HELP HELP HELP needed with RNA extraction
/G=Rimantas/S=Plaipa/OU=GF/O=VU/PRMD=LITNET/ADMD=LITPAK/C=LT/ at mhs-relay.ac.uk
/G=Rimantas/S=Plaipa/OU=GF/O=VU/PRMD=LITNET/ADMD=LITPAK/C=LT/ at mhs-relay.ac.uk
Tue Jun 11 10:53:37 EST 1996
Jim Graham wrote:
> Rimantas has suggested that there may be actual data
> relevant to "finger RNAses". Can anyone point out any
> such references?
> Apparently, my own assay, which consited of tipping a
> microcentrifuge tube against my finger tip and shaking it
> -removing 10ul to a tube containing 2 ug of RNA markers
> and incubating 30 min at 37C (which was negative for me
> and a collegue) may not have been sensitive enough to
> detect the proposed low levesl of RNAse acrtivity.
> Any one else care to try? Rimanats suggest putting
> 20ul water on a fingertip directly and testing that for RNAse
> action on an RNA standard. (I'll do it shortly too).
> J. Graham PhD
> Biology Department
> Washington University of St. Louis
A reply from Rimantas:
Jim probably didn't notice that my letter he references was sent
personally to him only not to Bionet for world-wide distribution. So
I present it here for other also could figure what's all about:
> > As Jean says, a great deal of effort which goes into avoiding RNAses is
> > probably unecessary, as they will not be found in distilled water,
> > properly cleaned glassware, new plastic, or on most people's fingers. If
> > you are spooked by the preponderance of such claims, test these
> > sources yourself with some RNA markers or rRNA!
> Dear Jim,
> as I remember, you claimed in your post a month ago that you had tested
> the fingers of your colegues and yours and hadn't found any RNases.
> I also tested my fingers (but not my colegues' fingers) and I did find.
> I don't like the hypothesis about difference between people on this
> aspect very much.

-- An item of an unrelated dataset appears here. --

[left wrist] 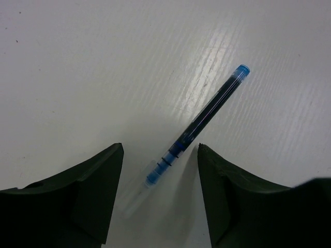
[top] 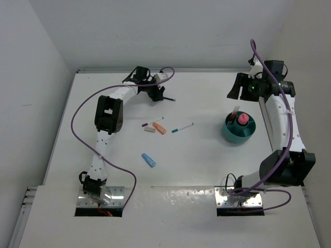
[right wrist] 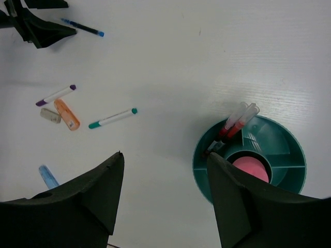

I think the procedures and their sensitivity are
> different. I think we could compare our measurements if we relate the
> activity to the activity of certain concentration of pancreatic
> RNase. When I apply 20 microliters of buffer solution on the tip of my
> finger and wait for a minute, the activity of RNases in the solution
> aproximates the activity of 10 ng/ml of pancreatic RNase. In the first
> and presumably last so far published paper on skin RNase the authors
> used to wash whole fingers in 10 ml of solution and obtained similar
> activities (1- 10 ng/ml of pancreatic RNase). They tested 6
> individuals and all were found 'positive'.
> What procedure did you use ? What is its sensitivity for pancreatic
> RNase ?
The 'first and last so far' reference mentioned is:
R.W.Holley, J.Apgar, and S.H.Merrill ( 1961 #7,July)
JBC 236, PC42-PC43.Evidence for the liberation of a
nuclease from human fingers.
The second probably will be mine. I've presented a draft two weeks
ago as a poster in the first meeting of the RNA Society in Madison,
WI, USA. I hope to finish the paper and submit to press in a month (
I'm hoping so since one year). I'll be glad to send preprints for all
interested either on paper or electronicaly as it will be ready. I
add some parts of my poster at the end of this post.
I agree with Jim about distilled water, glasware, plastic but human
I worked long time on the problem of so-called Y-A cleavages. This
thing may be not known for people which use RNA only for Notherns or
RT, but must be well known for those performing direct sequencing of
RNA, processing, investigation of secondary structure by chemical and
enzymatic probes etc. While performing such procedures frequently
small amount of products corresponding to cleavages of CA or UA
sequences appears. The extent of cleavage varies from virtually zero
to complete ruin of one's work. These cleavages are stimulated by
nonionic detergents like Triton X-100, Brij and other. Sometimes in
the presence of such compounds the cleavage may be fast enough to
degrade RNA completely in one hour. Some people claims that these
cases are manifestation of intrinsic RNA self-cleavage reaction.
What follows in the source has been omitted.